Aid & Development

Syria: 200,000 people are using the newly rebuilt Raqqa bridge


Following its destruction in the conflict against ISIS, the Mansour Bridge, which forms a vital artery for the city of Raqqa, has finally been rebuilt.

Since the liberation of Syria’s Raqqa Province, the city’s local council has been rehabilitating the infrastructure that was damaged during the conflict.

According to some estimates, during the liberation operations, over 37 bridges were destroyed, inhibiting civilians from travelling to the different sides of the city. The council’s latest project was the rehabilitation of al-Mansour Bridge, which was destroyed by the military operations against ISIS in 2017. The bridge, which connects the city’s centre to the rest of the province, is considered a main artery in the province. Until its recent rehabilitation, citizens would either travel far distances to cross over or use dangerous ferries that have resulted in the death of many people. According to the civil council, the bridge will be benefitting over 200,000 people a day.

“The permissible load of the bridge is about 4 tons in order not to damage the pillars,” said Ahmed al-Khidir, a member of the administrative committee in the Raqqa Civil Council. “The estimated cost amounted to about 197 million Syrian Liras or about 400,000 dollars.”

The civil council says that they received much of the funding for the 630-metre bridge from the International Coalition and international organisations and agencies.

Citizens say that they are delighted with the completion of the bridge because it allows them to cross over to many of the other provinces including Hasakah and Deir ez-Zour.

“I have not crossed this bridge for six years, I did not dare to cross the river by ferry and have not come to the town for six years,” said a citizen of Raqqa. “I came today and was surprised to see the bridge rehabilitated.”

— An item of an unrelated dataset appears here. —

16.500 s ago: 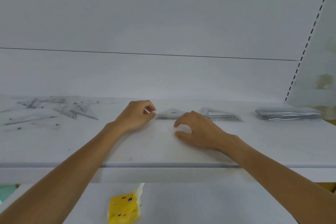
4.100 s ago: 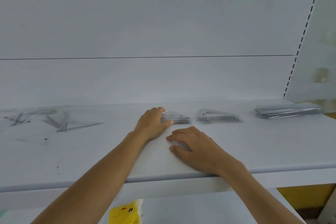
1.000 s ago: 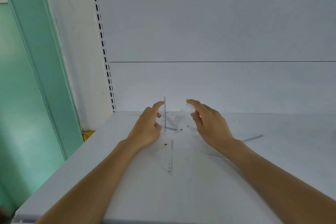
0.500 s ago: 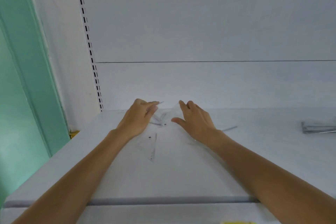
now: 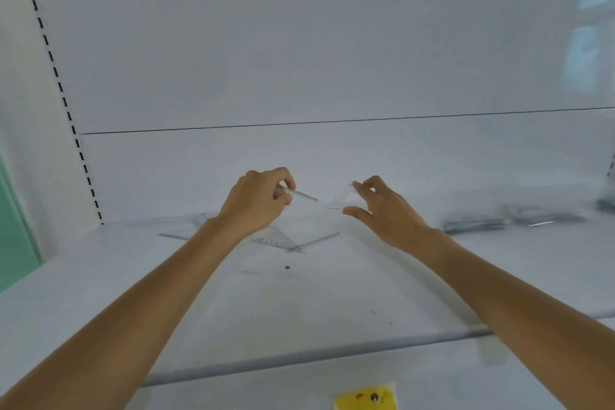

The rehabilitation of the bridge is part of the broader initiatives by the Raqqa Civil Council to rehabilitate Raqqa, the de-facto capital of ISIS in Syria. While the city requires much more work because of the amount of damage that has been inflicted upon it, these attempts show that the residents and administrators of the province are dedicated to rebuilding the city so that life can return to normalcy.